Give every line below again, exactly as it appears.

Source material START

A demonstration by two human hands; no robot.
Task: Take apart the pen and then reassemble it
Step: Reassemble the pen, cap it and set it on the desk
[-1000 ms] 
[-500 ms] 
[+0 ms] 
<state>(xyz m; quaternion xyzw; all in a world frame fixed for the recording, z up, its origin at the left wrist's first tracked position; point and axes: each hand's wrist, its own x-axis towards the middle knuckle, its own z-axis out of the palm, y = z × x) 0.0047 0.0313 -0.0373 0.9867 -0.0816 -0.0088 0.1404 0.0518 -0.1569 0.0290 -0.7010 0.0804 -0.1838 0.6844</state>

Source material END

**Result below:**
A demonstration by two human hands; no robot.
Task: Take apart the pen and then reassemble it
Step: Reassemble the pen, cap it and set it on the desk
[-1000 ms] 
[-500 ms] 
[+0 ms] 
<state>(xyz m; quaternion xyzw; all in a world frame fixed for the recording, z up, its origin at the left wrist's first tracked position; point and axes: each hand's wrist, its own x-axis towards the middle knuckle, its own z-axis out of the palm, y = z × x) 0.0047 0.0313 -0.0373 0.9867 -0.0816 -0.0088 0.1404 0.0518 -0.1569 0.0290 -0.7010 0.0804 -0.1838 0.6844</state>

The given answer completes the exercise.